He looked at her with a strange smile; then suddenly his face grew grave and wistful—almost sad, as it seemed to her.

"You cannot guess, and I cannot tell you; but believe me that, as I stand here, there is an aching void in my heart, and I do long for something very earnestly."

The voice was like music, deep and thrilling; she listened and wondered.

"And you should be so happy," she said, almost unconsciously.

"Happy!" he echoed, and his dark eyes rested on hers with a strange expression that was half-mocking, half-sad. "Do you know what the poets say?"

"'Count no man happy till he dies,' do you mean?" said Stella.

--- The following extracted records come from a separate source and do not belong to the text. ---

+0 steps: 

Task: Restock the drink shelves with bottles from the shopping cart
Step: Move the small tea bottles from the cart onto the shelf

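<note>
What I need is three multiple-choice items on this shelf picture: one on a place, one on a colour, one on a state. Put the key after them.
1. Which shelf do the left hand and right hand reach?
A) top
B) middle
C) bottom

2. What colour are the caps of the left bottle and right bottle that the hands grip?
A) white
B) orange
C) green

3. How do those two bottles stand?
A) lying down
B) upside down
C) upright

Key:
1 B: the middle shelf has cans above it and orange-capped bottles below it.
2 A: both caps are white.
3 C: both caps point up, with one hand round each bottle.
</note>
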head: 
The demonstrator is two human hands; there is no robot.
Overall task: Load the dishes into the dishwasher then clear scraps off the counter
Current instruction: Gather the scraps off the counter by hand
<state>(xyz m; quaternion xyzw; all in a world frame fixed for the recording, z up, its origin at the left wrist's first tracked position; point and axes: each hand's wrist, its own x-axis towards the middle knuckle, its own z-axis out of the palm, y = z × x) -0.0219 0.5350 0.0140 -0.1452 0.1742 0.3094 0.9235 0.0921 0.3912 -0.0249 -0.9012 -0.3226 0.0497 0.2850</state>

"Yes," he said. "I do not think I know what happiness means. I have been pursuing it all my life; sometimes have been within reach of it but it has always evaded me—always slipped from my grasp. Sometimes I have resolved to let it go—to pursue it no longer; but fate has decreed that man shall always be seeking for the unattainable—that he who once looks upon happiness with the eyes of desire, who stretches out his hands toward her, shall pursue her to the end."

"And—but surely some get their desire."

"Some," he said, "to find that the prize is not worth the race they have run for it; to find that they have wearied of it when it is gained; to find that it is no prize at all, but a delusive blank; all dead sea fruit that turns to dust upon the lips."

"Not all; surely not all!" she murmured, strangely moved by his words.